**WORK ORDER**
Pictures found in the material must be left out, and every line returned as written.

Content starts

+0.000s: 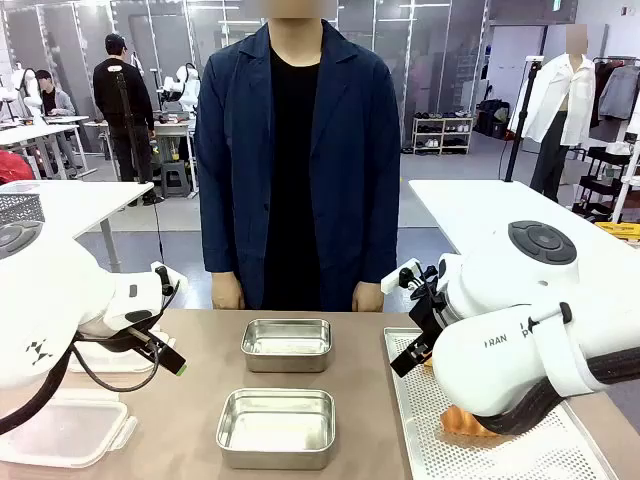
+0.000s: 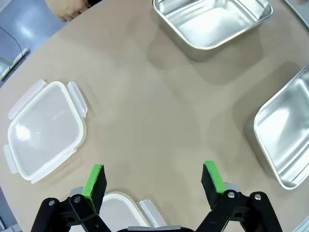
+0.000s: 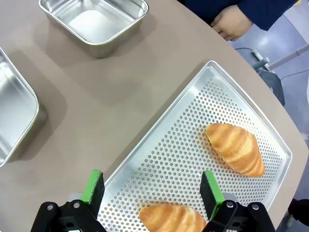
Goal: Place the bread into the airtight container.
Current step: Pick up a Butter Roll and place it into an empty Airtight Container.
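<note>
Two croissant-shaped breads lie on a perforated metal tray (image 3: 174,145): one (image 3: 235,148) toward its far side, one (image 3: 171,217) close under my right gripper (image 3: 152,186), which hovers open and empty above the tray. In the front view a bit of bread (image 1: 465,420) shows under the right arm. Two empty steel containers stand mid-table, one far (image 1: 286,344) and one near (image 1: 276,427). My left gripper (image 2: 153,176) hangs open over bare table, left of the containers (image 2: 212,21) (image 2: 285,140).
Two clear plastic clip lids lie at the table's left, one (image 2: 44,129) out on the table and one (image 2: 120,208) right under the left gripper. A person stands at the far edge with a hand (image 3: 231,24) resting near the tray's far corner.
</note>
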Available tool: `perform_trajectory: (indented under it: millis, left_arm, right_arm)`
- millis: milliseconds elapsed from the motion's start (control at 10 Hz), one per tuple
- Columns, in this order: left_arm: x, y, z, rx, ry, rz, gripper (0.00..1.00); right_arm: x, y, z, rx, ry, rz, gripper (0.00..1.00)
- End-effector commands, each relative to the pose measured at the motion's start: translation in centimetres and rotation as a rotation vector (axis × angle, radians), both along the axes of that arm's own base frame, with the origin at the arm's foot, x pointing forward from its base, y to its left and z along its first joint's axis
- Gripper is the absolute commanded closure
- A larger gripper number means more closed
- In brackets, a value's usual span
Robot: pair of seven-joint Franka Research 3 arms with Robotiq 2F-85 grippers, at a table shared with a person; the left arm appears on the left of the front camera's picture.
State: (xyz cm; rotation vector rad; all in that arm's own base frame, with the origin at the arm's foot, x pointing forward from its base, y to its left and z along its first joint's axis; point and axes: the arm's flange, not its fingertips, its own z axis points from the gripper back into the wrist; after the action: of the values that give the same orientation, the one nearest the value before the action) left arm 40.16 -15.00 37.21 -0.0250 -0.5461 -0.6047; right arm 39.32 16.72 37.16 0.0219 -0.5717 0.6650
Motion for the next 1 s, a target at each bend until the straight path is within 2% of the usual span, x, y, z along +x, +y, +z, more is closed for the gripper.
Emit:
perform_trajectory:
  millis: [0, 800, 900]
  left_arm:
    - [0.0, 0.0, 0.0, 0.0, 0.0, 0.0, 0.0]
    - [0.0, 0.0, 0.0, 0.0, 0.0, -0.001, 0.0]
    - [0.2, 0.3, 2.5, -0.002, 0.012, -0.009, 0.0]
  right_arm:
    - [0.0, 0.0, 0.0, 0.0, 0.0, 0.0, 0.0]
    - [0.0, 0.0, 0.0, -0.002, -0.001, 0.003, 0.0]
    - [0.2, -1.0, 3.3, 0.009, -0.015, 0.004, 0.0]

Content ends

**RESULT**
+0.000s: 
+0.000s: 
+0.000s: 
Goal: Place the bread into the airtight container.
Current step: Pick up a Butter Roll and place it into an empty Airtight Container.
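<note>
Two croissant-shaped breads lie on a perforated metal tray (image 3: 174,145): one (image 3: 235,148) toward its far side, one (image 3: 171,217) close under my right gripper (image 3: 152,186), which hovers open and empty above the tray. In the front view a bit of bread (image 1: 465,420) shows under the right arm. Two empty steel containers stand mid-table, one far (image 1: 286,344) and one near (image 1: 276,427). My left gripper (image 2: 153,176) hangs open over bare table, left of the containers (image 2: 212,21) (image 2: 285,140).
Two clear plastic clip lids lie at the table's left, one (image 2: 44,129) out on the table and one (image 2: 120,208) right under the left gripper. A person stands at the far edge with a hand (image 3: 231,24) resting near the tray's far corner.
</note>
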Available tool: `perform_trajectory: (indented under it: millis, left_arm, right_arm)`
- millis: milliseconds elapsed from the motion's start (control at 10 Hz), one per tuple
- Columns, in this order: left_arm: x, y, z, rx, ry, rz, gripper (0.00..1.00); right_arm: x, y, z, rx, ry, rz, gripper (0.00..1.00)
- End-effector commands, each relative to the pose measured at the motion's start: translation in centimetres and rotation as a rotation vector (axis × angle, radians), both along the axes of that arm's own base frame, with the origin at the arm's foot, x pointing forward from its base, y to its left and z along its first joint's axis
- Gripper is the absolute commanded closure
- A larger gripper number means more closed
- In brackets, a value's usual span
Robot: pair of seven-joint Franka Research 3 arms with Robotiq 2F-85 grippers, at a table shared with a person; the left arm appears on the left of the front camera's picture.
State: (xyz cm; rotation vector rad; all in that arm's own base frame, with the origin at the arm's foot, x pointing forward from its base, y to its left and z along its first joint's axis; point and axes: the arm's flange, not its fingertips, its own z axis points from the gripper back into the wrist; after the action: of the values that give the same orientation, the one nearest the value before the action) left arm 40.16 -15.00 37.21 -0.0250 -0.5461 -0.6047; right arm 39.32 16.72 37.16 0.0219 -0.5717 0.6650
Motion for the next 1 s, a target at each bend until the straight path is within 2% of the usual span, x, y, z along +x, +y, +z, more is closed for the gripper.
Emit:
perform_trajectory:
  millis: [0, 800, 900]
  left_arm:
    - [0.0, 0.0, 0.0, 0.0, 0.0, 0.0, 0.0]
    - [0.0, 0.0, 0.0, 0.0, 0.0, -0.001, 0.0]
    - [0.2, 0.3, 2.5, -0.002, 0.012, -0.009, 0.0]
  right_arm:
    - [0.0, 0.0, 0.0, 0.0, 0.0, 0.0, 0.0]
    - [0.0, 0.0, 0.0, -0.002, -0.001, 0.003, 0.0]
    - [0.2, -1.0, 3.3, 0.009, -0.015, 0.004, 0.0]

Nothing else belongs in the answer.